Some three hours after dinner started, and several glasses of wine, a couple of cocktais, and an after-dinner brandy later, we spilled out onto the sidewalk and looked around for a while. Rebecca posed on a hot-air grate a la Marilyn Monroe, and lucky for her, it was too dark for the photos to identify her. Also, we saw a metal centaur statue with giant testicles, which is funny no matter who you are or where you’re from.

Around midnight, Rhian and Rebecca sent me off on the Metro, as I was still at my old hotel here and if you ever find yourself in Paris, you should stay there, is all I’m saying.

I don’t think I could eat like that every day, but it was a tremendous splurge.

Day 4: Before 10 AM

Apparently my body will not process jet lag normally. I woke early on Saturday, despite the alcohol fuelled evening with Rebecca and Rhian the night before. More on that epic meeting of minds later. Also, giant centaur testicles. Because what goes with fine dining like those? Jet lag confused eqrly mornings, that’s what! I started out an hour and a half early, but got to my friends on time.

I can’t remember the last time I was as excited as yesterday morning. So many of my far flung friends all at once! When I went to London in 2008, I was there more to go to London than to meet people. Yesterday, I got on the Metro to meet my friends.

I know that sounds silly, but I’ve now known some of these women and their families for more than three years. It’s one thing to know that you share values and interests with someone. It’s another to meet them face to face.

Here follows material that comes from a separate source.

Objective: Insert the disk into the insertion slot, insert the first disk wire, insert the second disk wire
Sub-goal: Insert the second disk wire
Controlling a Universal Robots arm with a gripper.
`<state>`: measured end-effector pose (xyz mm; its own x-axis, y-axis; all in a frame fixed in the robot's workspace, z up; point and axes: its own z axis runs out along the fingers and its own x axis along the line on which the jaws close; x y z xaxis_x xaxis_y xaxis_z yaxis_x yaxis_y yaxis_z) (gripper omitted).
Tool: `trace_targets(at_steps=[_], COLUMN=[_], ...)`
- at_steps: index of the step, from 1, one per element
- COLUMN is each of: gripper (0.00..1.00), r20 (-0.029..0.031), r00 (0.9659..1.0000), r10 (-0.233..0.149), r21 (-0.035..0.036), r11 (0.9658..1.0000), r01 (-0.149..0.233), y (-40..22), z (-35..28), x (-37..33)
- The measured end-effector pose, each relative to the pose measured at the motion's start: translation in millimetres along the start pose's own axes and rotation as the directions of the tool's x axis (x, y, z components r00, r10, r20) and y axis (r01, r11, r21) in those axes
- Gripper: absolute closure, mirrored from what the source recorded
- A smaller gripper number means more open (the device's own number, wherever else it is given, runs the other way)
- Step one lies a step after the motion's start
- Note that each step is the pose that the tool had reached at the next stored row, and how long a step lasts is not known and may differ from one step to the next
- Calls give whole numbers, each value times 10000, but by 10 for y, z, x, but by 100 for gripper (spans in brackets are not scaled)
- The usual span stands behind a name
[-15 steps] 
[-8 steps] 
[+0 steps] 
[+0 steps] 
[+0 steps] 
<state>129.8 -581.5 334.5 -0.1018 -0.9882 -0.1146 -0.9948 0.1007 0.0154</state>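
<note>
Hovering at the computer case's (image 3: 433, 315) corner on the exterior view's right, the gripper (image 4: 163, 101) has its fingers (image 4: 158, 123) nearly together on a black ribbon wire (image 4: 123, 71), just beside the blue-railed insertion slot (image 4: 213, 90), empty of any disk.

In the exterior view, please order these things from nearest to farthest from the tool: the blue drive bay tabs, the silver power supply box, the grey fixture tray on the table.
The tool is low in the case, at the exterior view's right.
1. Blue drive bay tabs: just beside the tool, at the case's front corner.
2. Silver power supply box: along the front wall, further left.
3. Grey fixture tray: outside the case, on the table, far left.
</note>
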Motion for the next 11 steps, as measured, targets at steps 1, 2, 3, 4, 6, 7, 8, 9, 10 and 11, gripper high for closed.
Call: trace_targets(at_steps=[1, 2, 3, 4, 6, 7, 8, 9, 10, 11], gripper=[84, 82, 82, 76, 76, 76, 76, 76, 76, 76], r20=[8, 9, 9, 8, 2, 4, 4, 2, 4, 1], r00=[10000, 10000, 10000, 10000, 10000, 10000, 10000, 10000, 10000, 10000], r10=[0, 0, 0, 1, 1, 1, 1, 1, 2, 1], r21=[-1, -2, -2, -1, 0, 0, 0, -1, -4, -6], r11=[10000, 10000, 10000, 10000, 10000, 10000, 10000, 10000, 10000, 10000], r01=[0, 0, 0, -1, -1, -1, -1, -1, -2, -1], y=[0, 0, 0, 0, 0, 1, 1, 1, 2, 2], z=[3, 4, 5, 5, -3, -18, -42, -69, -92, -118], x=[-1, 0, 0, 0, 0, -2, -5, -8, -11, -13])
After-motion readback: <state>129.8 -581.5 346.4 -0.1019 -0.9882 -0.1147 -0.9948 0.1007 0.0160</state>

I was so excited on the Metro, I bounced a couple of tmes. The giant black man across from me laughed. I did my best to explain that I was going to meet my friends. We talked in trunkated French about it and he asked for my mobile number. I had to explain that as a Canadian, my mobile didn’t mesh with European technology, but I gave him my email and he gave me his mobile number anyway. I hope he’s not a stalker.

At the Gare Du Nord, I realized that I had no idea where my friends were. I had the name of the hotel, but not the adress. Fail. Usually,I map this stuff out. Did I think there would be a litte sign saying Go This Way?

I started walking, using the Paris Charm Offensive: smile at everyone, explain your French is bad, and ask. It works, but this time, it took a while to work. I sneezed 114 times in 5 minutes and popped an antihistamine, because somethng was causing me an allergy attack. I had to go back to the Gare Du Nord on a bus and try again, after flirting with a halal butcher and a dozen doormen, however.

At long last, I found a doorman who knew the hotel and he drew me a tiny cartoon direction: go over the bridge, and it is there. ok, greqt. I look for a bridge.

From then on, it was easy to find! Carey recognized my hair, althouigh a look in the miror confirlmed that dude should have sent me to the ER because I was supah puffy face. Luckily I caught up with Rebecca, who is a nurse, and knows what a histamine reaction looks like. By 10AM: With my friends, scored digits, got lost, had a histamine reaction. You know. Welcome to the weekend.